## Problem to solve:
Type out all the data below, word for word.

Extracted data entries:
= = = =
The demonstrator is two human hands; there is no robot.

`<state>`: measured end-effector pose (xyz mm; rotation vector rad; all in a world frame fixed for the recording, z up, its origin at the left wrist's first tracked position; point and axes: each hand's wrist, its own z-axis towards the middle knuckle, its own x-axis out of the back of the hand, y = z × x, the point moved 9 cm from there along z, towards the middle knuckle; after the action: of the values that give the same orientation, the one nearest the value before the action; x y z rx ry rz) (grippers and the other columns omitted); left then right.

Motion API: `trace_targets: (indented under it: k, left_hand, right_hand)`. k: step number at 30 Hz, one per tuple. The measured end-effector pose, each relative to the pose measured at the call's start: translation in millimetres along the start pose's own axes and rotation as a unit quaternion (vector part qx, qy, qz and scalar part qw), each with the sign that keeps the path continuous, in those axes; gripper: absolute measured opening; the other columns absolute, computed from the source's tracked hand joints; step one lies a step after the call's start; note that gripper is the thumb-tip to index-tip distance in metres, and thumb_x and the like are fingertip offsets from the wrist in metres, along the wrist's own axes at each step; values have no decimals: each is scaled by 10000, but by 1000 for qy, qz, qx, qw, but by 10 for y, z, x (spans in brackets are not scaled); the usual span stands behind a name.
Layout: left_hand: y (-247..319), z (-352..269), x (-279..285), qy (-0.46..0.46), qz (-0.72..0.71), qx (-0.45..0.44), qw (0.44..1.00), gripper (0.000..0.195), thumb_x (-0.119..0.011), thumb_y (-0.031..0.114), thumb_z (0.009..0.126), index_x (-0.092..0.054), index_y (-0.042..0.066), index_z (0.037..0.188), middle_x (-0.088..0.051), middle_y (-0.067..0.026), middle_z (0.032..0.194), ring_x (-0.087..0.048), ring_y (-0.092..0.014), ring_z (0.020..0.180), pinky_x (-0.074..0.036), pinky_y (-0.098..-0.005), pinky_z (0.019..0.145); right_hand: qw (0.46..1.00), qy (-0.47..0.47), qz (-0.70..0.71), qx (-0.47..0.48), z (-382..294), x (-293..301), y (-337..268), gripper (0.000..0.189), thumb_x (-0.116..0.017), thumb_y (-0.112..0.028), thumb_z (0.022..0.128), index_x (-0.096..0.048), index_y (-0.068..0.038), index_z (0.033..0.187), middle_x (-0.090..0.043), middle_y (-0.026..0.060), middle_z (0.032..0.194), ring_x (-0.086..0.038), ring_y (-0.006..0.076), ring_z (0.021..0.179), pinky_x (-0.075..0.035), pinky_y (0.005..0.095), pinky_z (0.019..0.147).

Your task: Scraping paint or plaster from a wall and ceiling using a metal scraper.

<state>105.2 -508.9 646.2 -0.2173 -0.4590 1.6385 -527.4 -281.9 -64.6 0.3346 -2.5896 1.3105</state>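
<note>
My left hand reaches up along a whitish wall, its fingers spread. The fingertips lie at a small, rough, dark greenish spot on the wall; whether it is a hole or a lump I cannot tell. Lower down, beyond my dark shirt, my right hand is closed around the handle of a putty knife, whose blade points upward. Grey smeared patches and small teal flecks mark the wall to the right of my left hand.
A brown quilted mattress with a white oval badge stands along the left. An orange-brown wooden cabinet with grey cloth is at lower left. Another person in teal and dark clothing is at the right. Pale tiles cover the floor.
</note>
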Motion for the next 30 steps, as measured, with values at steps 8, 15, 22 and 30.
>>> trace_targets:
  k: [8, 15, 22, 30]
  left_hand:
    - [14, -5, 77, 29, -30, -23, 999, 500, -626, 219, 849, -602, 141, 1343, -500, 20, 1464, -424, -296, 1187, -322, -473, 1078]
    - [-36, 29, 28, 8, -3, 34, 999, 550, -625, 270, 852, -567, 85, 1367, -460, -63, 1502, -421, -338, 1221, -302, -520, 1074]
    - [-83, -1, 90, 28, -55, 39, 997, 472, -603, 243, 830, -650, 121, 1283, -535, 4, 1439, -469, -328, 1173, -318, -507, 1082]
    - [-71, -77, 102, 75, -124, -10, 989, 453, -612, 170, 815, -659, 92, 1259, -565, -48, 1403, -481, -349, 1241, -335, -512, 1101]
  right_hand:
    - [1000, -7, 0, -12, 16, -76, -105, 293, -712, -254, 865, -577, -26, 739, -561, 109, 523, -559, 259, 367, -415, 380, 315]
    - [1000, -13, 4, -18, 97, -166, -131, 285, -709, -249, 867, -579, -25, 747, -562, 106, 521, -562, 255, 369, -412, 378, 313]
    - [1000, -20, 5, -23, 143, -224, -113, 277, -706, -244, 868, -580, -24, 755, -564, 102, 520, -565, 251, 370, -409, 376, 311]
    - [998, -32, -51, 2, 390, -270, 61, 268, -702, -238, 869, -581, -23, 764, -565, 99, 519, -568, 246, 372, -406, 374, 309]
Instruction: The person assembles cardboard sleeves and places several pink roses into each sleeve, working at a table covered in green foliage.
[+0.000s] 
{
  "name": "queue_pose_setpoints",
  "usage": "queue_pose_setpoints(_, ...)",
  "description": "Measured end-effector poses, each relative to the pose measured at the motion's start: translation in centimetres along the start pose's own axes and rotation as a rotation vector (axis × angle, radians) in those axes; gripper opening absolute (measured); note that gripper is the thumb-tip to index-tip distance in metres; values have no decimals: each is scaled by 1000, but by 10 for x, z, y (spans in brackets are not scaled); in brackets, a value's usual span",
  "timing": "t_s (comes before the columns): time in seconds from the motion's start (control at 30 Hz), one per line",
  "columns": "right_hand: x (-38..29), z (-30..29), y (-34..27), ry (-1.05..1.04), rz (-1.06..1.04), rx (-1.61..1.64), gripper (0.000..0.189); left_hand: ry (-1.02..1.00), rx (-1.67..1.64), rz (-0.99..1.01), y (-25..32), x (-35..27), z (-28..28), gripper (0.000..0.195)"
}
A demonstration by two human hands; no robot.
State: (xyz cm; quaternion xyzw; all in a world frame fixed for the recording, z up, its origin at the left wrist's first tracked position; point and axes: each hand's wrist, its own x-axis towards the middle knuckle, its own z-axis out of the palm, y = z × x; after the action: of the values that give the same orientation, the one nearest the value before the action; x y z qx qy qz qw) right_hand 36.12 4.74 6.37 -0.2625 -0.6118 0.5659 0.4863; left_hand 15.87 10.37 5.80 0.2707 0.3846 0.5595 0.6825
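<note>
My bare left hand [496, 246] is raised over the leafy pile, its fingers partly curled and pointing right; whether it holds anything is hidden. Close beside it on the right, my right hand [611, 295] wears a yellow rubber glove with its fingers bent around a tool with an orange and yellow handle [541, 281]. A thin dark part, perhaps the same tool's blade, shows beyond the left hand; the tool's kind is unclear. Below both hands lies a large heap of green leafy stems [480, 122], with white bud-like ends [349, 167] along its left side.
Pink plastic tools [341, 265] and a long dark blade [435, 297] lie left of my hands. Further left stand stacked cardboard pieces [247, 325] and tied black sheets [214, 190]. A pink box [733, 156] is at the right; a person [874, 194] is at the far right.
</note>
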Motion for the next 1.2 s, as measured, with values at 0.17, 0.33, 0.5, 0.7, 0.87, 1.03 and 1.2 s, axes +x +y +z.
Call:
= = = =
## Final answer:
The demonstrator is two human hands; there is no robot.

`<state>`: measured end-effector pose (xyz mm; rotation vector rad; all in a world frame fixed for the recording, z up, its origin at the left wrist's first tracked position; point and axes: each hand's wrist, its own z-axis towards the middle knuckle, its own x-axis out of the back of the hand, y = z × x, the point moved 9 cm from there along z, towards the middle knuckle; after the action: of the values that give the same orientation, the one nearest the value before the action; x y z rx ry rz) (grippers and the other columns omitted); left then right.

Motion API: `trace_targets: (indented under it: k, left_hand, right_hand)`. k: step number at 30 Hz, one per tuple. The measured end-effector pose, each relative to the pose measured at the call's start: translation in millimetres along the start pose's own axes and rotation as a unit quaternion (vector part qx, qy, qz and scalar part qw), each with the sign that keeps the path continuous, in those axes; gripper: absolute measured opening; the other columns absolute, computed from the source's tracked hand joints; step one lies a step after the call's start; note that gripper is the thumb-tip to index-tip distance in metres, and thumb_x and the like are fingertip offsets from the wrist in metres, along the wrist's own axes at each step; values have no decimals: each is scaled by 10000, but by 1000 for qy, qz, qx, qw, but by 10 for y, z, x (spans in brackets are not scaled); the usual span stands behind a name.
Layout: left_hand: y (-247..319), z (-352..269), x (-279..285), qy (-0.46..0.46), qz (-0.72..0.71), qx (-0.45..0.44), qw (0.44..1.00), gripper (0.000..0.195), thumb_x (-0.119..0.011), thumb_y (-0.031..0.114), thumb_z (0.009..0.126), index_x (-0.092..0.054), index_y (-0.042..0.066), index_z (0.037..0.188), middle_x (-0.088..0.051), middle_y (-0.067..0.026), middle_z (0.032..0.194), ring_x (-0.087..0.048), ring_y (-0.092..0.014), ring_z (0.020..0.180), pinky_x (-0.074..0.036), pinky_y (-0.098..-0.005), pinky_z (0.019..0.145); right_hand: qw (0.46..1.00), qy (-0.47..0.47), qz (-0.70..0.71), qx (-0.47..0.48), z (-382..294), x (-293..301), y (-337..268), gripper (0.000..0.189), thumb_x (-0.116..0.017), thumb_y (-0.112..0.028), thumb_z (0.022..0.128), index_x (-0.096..0.048), index_y (-0.068..0.038), index_z (0.033..0.187), middle_x (-0.090..0.043), middle_y (-0.026..0.060), middle_z (0.032..0.194), ring_x (-0.086..0.038), ring_y (-0.006..0.076), ring_z (0.021..0.179), pinky_x (-0.075..0.035), pinky_y (0.005..0.095), pinky_z (0.019..0.147).

Your task: Scraping paint or plaster from a wall and ceiling using a metal scraper.

<state>105.2 -508.9 646.2 -0.2173 -0.4590 1.6385 -527.4 -281.9 -64.6 0.3346 -2.5896 1.3105</state>
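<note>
My left hand reaches up along a whitish wall, its fingers spread. The fingertips lie at a small, rough, dark greenish spot on the wall; whether it is a hole or a lump I cannot tell. Lower down, beyond my dark shirt, my right hand is closed around the handle of a putty knife, whose blade points upward. Grey smeared patches and small teal flecks mark the wall to the right of my left hand.
A brown quilted mattress with a white oval badge stands along the left. An orange-brown wooden cabinet with grey cloth is at lower left. Another person in teal and dark clothing is at the right. Pale tiles cover the floor.
</note>
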Motion for the next 30 steps, as measured, with values at steps 8, 15, 22 and 30.
>>> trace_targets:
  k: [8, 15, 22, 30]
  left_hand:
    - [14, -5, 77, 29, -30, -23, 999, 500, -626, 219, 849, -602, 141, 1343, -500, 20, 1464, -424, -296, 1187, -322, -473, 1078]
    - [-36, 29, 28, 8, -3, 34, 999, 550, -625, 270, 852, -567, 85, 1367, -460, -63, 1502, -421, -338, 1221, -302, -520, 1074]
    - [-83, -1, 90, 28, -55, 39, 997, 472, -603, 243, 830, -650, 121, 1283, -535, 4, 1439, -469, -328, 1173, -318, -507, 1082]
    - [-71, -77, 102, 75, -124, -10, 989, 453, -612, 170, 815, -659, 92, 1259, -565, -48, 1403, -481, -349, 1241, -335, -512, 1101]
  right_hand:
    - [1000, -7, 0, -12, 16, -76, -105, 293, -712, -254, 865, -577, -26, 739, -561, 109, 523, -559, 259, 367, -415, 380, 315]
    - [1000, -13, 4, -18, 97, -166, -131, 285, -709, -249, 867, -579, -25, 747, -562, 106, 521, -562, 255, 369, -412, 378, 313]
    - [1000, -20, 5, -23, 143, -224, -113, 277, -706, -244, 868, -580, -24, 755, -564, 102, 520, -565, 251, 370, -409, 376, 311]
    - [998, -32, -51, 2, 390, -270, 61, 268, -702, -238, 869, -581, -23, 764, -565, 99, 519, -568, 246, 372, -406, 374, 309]
Instruction: The person assembles cardboard sleeves and places several pink roses into each sleeve, working at a table covered in green foliage.
[+0.000s] 
{
  "name": "queue_pose_setpoints",
  "usage": "queue_pose_setpoints(_, ...)",
  "description": "Measured end-effector poses, each relative to the pose measured at the motion's start: translation in centimetres along the start pose's own axes and rotation as a rotation vector (axis × angle, radians) in those axes; gripper opening absolute (measured); note that gripper is the thumb-tip to index-tip distance in metres; values have no decimals: each is scaled by 1000, but by 10 for x, z, y (spans in brackets are not scaled); in brackets, a value's usual span",
  "timing": "t_s (comes before the columns): time in seconds from the motion's start (control at 30 Hz), one per line",
  "columns": "right_hand: x (-38..29), z (-30..29), y (-34..27), ry (-1.05..1.04), rz (-1.06..1.04), rx (-1.61..1.64), gripper (0.000..0.189); left_hand: ry (-1.02..1.00), rx (-1.67..1.64), rz (-0.99..1.01), y (-25..32), x (-35..27), z (-28..28), gripper (0.000..0.195)"
}
A demonstration by two human hands; no robot.
State: (xyz cm; quaternion xyzw; all in a world frame fixed for the recording, z up, its origin at the left wrist's first tracked position; point and axes: each hand's wrist, its own x-axis towards the middle knuckle, its own z-axis out of the palm, y = z × x; after the action: of the values that give the same orientation, the one nearest the value before the action; x y z qx qy qz qw) right_hand 36.12 4.74 6.37 -0.2625 -0.6118 0.5659 0.4863; left_hand 15.87 10.37 5.80 0.2707 0.3846 0.5595 0.6825
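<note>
My bare left hand [496, 246] is raised over the leafy pile, its fingers partly curled and pointing right; whether it holds anything is hidden. Close beside it on the right, my right hand [611, 295] wears a yellow rubber glove with its fingers bent around a tool with an orange and yellow handle [541, 281]. A thin dark part, perhaps the same tool's blade, shows beyond the left hand; the tool's kind is unclear. Below both hands lies a large heap of green leafy stems [480, 122], with white bud-like ends [349, 167] along its left side.
Pink plastic tools [341, 265] and a long dark blade [435, 297] lie left of my hands. Further left stand stacked cardboard pieces [247, 325] and tied black sheets [214, 190]. A pink box [733, 156] is at the right; a person [874, 194] is at the far right.
</note>
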Motion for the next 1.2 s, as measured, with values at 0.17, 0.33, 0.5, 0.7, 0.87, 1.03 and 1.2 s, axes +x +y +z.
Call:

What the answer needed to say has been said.